Alternatively, waste-free gas-supply channels can be used as sources and sinks of oxygen. Based on this method, a gradient across a 3D hydrogel (Oppegard and Eddington, 2013) and a gradient across a compartmentalized chip with a collagen ECM and a vessel-mimicking channel (Acosta et al., 2014) could be generated. Using the compartmentalized chip, Acosta et al. determined cancer cell invasiveness as a function of oxygen concentration. Other researchers enhanced local gradient control by limiting environmental oxygen influx using impermeable layers in the device (Chang et al., 2014; Funamoto et al., 2012), and thus enabled more accurate quantification of the oxygen response. Interestingly, using a 2D chip, researchers found evidence of a direct influence of oxygen gradients on the direction of cell migration in A549 lung carcinoma cells, which tended to migrate towards lower oxygen concentrations, a process termed aerotaxis (Chang et al., 2014). Similarly, MDA-MB-231 breast cancer cells were recently found to respond to aerotaxis, but in the opposite direction, migrating towards the higher oxygen concentration. However, the 2D chip design in this study lacked oxygen control, which limited its ability to draw conclusions on the relevance of aerotaxis in this cancer cell type (Yahara et al., 2016). If aerotaxis is persistent across cancer cell types, but with different directionality, it could have a direct impact on the effectiveness of therapies, such as angiogenesis inhibition, for different cancers.
Cancer cell metabolism and extracellular acidity
Currently, little work has focused on investigating the metabolism-related concentration gradients in CoC systems. To our knowledge, active control over acidity or acid/lactate gradients has not been shown. However, some work has been done on quantifying the concentration and distribution of metabolites inside 2D and Y chips (Walsh et al., 2009; Xu et al., 2015), highlighting that microfluidics hold the potential to advance this field.

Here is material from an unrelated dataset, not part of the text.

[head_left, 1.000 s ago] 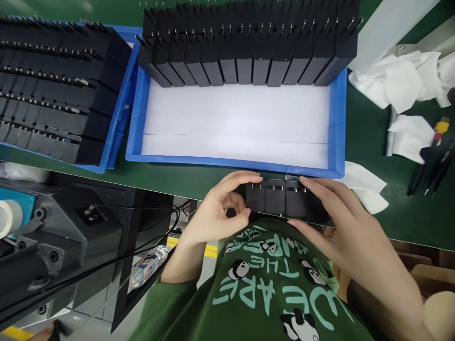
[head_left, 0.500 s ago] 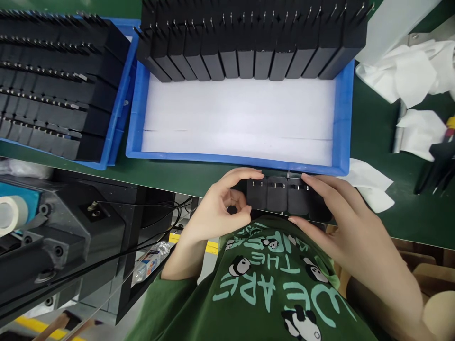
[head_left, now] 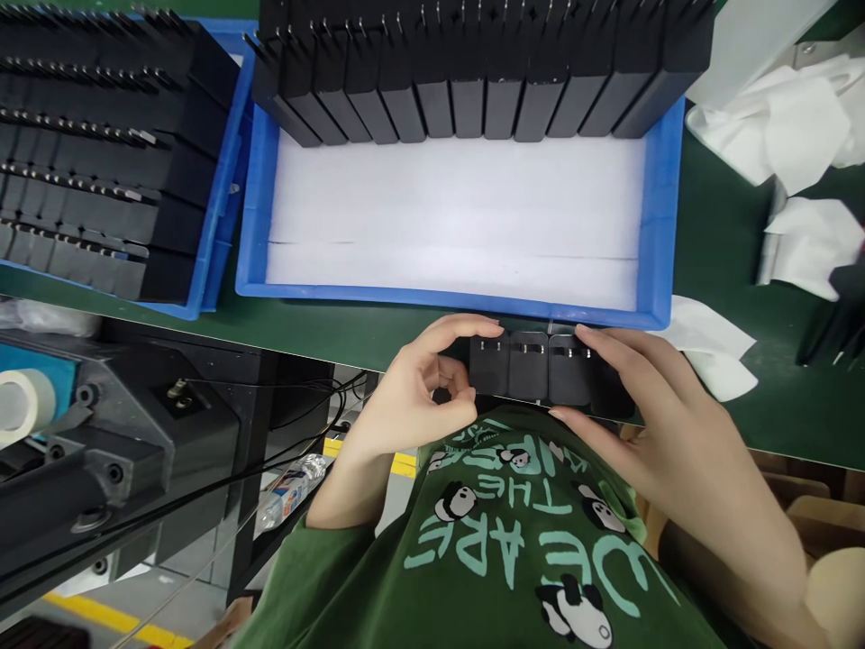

Modeling the cellular environment of the tumor
Macrophage-mediated cancer cell invasion has been one of the most frequently studied applications of CoC models. Zervantonakis et al. cultured cancer cells, macrophages and ECs in a compartmentalized chip, shown in Fig. 3H (Zervantonakis et al., 2012). They observed that TAMs significantly increased the ability of cancer cells to impair the endothelial barrier and intravasate. Bai et al. used a similar design to investigate TAM-mediated activation of EMT, and found that different TAM subtypes can disperse cancer cell aggregates via different mechanisms (Bai et al., 2015). For example, they observed that a subtype of M2 macrophages could only promote cell aggregate dispersion through direct contact.
Several CoC-based publications also show that cancer cells directly affect TAMs, increasing the migration and affecting the polarization of resident macrophages (Huang et al., 2009; Zhao et al., 2015). For instance, Huang et al. used a compartmentalized chip and observed that invasive cancer cells recruited macrophages rather than migrating towards them.
These studies show that CoC devices can help us understand the activation of the TAMs, and how these macrophages enhance cancer invasion.
Real-time imaging in CoC models has been used to study how CAFs affect cancer cell migration (Liu et al., 2007; Ma et al., 2010; Truong et al., 2016; Yu et al., 2016). Typically, cell tracking techniques are used to analyze cancer cell migration, as illustrated in Fig. 3K (Truong et al., 2016). For example, Liu et al. observed collective cell migration of adenoid cystic carcinoma cells into BM matrices when co-cultured with CAFs in a compartmentalized chip. This behavior was repressed when MMP expression was inhibited in both cell types, implying that MMP-mediated matrix proteolysis is critical to cancer invasion (Liu et al., 2007). In a different study, in which CAFs and cancer cells were co-cultured in a compartmentalized chip, CAFs were shown to lead the forefront of cancer cell migration into a BM matrix (Li et al., 2016). In another study, Sung et al. used a Y chip to culture non-invasive mammary ductal carcinoma cells in the proximity of fibroblasts, as shown in Fig. 3I (Sung et al., 2011). They controlled the distance between the cancer cells and fibroblasts and observed that the cancer cells' transition to an invasive phenotype depends on this distance. The same group used a hybrid lumen–compartment chip and observed the transition of non-invasive ductal carcinoma cells to an invasive phenotype only when these cells were cultured with fibroblasts (Bischel et al., 2015). In contrast, negligible cancer cell invasion was observed in a membrane chip that contained carcinoma spheroids and mammary epithelial cells in one compartment, with fibroblasts in an adjacent compartment, as shown in Fig. 3J (Choi et al., 2015). In addition, several publications showed trans-differentiation of dormant fibroblasts to activated fibroblasts when they were co-cultured with cancer cells (Gioiella et al., 2016; Hsu et al., 2011; Ma et al., 2010).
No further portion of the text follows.